A Cambridge University scientist says her research lab has used stem cells to create a human embryo that developed past day 14. If confirmed, the technique could lead to breakthroughs for treating everything from fertility problems to genetic disorders.
The challenge: We can’t see what’s happening in the womb during the earliest stages of pregnancy, but by studying donated embryos in the lab, scientists have made valuable discoveries into infertility, the causes of miscarriages, and more.
The important developmental period between days 14 and 28 is largely a mystery.
There aren’t enough donor embryos to meet the demand, though, so researchers have started making human embryo models, usually from stem cells, to help close the gap. These aren’t identical to “natural” embryos, though, and they can’t develop indefinitely — a model created at Monash University, for example, could only mimic the first 10 days after fertilization.

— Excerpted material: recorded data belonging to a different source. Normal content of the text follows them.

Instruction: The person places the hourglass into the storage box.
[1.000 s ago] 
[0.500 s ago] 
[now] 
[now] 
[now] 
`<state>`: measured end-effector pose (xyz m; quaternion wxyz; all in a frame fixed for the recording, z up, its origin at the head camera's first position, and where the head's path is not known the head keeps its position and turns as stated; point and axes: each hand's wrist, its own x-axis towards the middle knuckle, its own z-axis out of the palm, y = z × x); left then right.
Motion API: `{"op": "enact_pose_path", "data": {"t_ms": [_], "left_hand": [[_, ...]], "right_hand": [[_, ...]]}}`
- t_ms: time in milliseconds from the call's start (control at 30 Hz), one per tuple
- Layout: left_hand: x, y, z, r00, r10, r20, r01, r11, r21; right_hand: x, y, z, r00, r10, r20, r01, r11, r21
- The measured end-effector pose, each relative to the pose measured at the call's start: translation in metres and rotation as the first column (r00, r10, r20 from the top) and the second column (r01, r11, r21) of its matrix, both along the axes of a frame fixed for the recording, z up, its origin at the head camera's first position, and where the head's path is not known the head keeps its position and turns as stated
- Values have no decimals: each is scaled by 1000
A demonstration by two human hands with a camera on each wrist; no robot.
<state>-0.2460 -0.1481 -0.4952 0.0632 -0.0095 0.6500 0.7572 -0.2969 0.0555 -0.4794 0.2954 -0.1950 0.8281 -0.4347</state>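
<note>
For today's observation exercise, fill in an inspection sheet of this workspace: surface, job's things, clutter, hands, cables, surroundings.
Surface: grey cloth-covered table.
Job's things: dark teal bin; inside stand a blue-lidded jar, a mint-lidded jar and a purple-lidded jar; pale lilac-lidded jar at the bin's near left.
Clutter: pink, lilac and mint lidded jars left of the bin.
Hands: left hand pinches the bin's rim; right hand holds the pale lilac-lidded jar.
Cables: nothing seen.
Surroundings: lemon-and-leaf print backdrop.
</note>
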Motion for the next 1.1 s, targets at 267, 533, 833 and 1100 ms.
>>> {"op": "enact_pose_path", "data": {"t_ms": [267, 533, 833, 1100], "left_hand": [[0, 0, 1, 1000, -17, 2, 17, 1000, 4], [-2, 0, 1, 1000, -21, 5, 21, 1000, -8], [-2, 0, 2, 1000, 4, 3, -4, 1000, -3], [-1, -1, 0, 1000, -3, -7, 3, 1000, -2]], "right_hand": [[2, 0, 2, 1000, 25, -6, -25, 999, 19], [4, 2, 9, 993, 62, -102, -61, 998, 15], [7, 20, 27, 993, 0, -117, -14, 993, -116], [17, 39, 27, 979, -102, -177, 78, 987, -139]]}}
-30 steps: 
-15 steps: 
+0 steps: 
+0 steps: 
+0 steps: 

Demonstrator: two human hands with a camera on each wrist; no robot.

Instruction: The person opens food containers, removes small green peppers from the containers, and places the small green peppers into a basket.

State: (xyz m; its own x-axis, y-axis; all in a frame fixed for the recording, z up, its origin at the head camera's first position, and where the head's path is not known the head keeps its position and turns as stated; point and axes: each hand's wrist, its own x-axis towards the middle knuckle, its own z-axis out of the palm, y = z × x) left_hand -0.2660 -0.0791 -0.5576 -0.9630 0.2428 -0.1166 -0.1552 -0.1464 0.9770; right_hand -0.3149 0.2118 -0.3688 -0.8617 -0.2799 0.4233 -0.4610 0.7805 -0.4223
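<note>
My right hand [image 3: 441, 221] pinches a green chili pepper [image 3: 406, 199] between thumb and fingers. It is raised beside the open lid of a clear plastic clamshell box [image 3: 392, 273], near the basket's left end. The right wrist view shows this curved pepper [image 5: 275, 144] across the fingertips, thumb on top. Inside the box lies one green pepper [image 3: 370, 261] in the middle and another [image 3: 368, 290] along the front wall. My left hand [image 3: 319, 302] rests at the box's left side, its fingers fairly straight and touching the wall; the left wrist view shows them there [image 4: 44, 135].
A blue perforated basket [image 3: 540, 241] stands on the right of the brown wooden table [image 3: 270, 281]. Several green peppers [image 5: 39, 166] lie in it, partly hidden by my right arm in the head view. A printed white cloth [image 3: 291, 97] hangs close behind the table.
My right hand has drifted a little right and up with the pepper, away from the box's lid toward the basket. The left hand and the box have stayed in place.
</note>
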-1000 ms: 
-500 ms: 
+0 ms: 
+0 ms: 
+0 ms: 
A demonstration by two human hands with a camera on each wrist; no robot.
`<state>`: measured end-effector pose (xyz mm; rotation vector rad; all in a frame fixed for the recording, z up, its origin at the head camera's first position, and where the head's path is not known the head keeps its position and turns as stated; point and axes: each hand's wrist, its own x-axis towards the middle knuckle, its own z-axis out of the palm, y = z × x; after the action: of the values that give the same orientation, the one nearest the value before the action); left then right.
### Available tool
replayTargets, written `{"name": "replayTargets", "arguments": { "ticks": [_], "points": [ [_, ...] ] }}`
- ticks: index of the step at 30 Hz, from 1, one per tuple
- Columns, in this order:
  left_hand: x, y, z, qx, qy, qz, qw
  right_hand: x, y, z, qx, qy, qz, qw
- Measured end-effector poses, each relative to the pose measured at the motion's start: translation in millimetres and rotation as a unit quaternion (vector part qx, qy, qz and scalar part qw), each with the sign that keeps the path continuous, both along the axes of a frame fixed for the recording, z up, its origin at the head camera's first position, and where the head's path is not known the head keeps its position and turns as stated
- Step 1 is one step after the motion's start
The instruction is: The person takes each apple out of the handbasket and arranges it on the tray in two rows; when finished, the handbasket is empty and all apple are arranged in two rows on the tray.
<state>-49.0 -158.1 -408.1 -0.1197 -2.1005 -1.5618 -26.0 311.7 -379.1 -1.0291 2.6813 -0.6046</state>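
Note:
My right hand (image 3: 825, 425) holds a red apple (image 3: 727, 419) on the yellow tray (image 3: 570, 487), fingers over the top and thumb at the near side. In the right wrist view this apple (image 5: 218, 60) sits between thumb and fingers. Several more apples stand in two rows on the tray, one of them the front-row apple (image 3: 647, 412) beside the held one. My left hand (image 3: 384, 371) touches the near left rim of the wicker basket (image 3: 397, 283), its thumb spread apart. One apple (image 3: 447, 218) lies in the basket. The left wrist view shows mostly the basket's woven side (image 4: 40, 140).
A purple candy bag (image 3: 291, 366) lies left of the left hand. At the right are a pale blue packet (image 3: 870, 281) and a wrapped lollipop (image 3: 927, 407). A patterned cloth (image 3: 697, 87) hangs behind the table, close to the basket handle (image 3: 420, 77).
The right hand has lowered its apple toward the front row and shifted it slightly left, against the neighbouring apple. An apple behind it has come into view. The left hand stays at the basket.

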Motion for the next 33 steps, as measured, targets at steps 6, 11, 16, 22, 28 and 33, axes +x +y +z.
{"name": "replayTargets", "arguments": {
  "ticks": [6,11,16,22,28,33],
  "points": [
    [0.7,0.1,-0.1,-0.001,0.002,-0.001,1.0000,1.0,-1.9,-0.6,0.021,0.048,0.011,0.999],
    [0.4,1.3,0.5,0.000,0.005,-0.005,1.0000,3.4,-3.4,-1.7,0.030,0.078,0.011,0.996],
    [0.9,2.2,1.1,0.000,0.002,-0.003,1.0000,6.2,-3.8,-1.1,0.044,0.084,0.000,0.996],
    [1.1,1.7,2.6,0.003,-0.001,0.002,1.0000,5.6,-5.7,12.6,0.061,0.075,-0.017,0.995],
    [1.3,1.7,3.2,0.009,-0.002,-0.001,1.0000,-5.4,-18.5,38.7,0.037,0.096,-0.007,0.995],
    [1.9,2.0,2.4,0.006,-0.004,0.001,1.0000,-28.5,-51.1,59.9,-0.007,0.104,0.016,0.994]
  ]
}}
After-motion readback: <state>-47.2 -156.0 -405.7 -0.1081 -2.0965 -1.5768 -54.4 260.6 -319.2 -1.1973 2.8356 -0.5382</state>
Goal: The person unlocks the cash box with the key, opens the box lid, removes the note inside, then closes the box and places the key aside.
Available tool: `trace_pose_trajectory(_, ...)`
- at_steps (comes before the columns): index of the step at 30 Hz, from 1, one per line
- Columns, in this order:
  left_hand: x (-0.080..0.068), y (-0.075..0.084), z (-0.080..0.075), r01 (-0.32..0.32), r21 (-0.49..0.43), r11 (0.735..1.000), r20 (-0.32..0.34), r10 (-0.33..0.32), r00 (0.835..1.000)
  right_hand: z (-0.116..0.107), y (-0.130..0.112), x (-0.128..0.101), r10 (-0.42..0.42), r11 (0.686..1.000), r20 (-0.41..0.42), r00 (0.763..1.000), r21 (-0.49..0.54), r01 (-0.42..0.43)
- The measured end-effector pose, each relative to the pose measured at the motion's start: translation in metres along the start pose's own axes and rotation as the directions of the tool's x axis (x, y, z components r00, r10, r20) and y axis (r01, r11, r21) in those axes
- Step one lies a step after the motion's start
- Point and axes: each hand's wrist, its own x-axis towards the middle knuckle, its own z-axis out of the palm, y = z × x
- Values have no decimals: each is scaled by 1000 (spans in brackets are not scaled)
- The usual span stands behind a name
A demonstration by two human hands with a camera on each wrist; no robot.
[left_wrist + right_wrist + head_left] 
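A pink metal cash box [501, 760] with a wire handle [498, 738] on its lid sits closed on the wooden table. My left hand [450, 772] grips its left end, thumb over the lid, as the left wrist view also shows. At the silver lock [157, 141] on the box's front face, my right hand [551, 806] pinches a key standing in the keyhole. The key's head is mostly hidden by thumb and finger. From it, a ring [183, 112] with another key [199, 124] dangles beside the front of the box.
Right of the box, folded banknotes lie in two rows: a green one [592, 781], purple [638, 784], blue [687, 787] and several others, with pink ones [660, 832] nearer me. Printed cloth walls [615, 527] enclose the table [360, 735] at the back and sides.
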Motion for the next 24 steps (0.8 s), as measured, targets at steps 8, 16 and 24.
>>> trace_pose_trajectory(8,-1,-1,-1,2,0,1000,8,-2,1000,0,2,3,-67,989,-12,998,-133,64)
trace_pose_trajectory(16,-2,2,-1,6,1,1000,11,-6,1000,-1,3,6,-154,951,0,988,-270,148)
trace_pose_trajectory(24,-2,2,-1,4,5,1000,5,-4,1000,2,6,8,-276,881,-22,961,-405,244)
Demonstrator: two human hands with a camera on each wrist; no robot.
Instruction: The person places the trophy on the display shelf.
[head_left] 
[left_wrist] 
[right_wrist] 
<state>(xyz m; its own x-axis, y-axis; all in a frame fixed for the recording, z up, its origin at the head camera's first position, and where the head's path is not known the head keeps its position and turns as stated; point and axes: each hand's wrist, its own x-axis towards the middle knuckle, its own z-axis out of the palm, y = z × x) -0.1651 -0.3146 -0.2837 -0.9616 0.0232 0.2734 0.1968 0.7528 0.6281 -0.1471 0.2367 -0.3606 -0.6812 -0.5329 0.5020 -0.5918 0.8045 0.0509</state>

As for how long scientists could develop donor embryos in the lab, we don’t actually know — until recently, ethical guidelines have strictly forbidden cultivation past day 14. That has left the important developmental period between days 14 and 28 largely a mystery.
Faux human embryo: Developmental biologist Magdalena Żernicka-Goetz has now announced that her Cambridge-Caltech lab has used stem cells to create human embryo models that survived just past what would be day 14 for a natural embryo, according to a report by the Guardian.
“It’s beautiful and created entirely from embryonic stem cells,” Żernicka-Goetz told the Guardian before announcing the breakthrough during a plenary address at the International Society for Stem Cell Research’s annual meeting in Boston on June 14.
The big picture: Żernicka-Goetz’s team has yet to publish anything on their research, which makes it hard to say just how scientifically significant it may be — we still don’t know exactly how closely the embryo models mimic a natural human embryo, for example.
If the team has found a way to create embryo models that are identical (or close) to a natural human embryo and can develop for up to 14 days, they could potentially supply breakthrough scientific research.
If the embryo models can continue maturing in the lab beyond 14 days, they could give researchers an opportunity to see into that important stage of development — but whether they’d be able to take advantage of that opportunity isn’t yet clear.
“Unlike human embryos arising from [IVF], where there is an established legal framework, there are currently no clear regulations governing stem cell-derived models of human embryos,” said James Briscoe, a senior group leader at the Francis Crick Institute, who wasn’t involved in the research.
According to Briscoe, there is now an “urgent need” for such a framework.
“It is important that research and researchers in this area proceed cautiously, carefully, and transparently,” he continued. “The danger is that missteps or unjustified claims will have a chilling effect on the public and policymakers. This would be a major setback for the field.”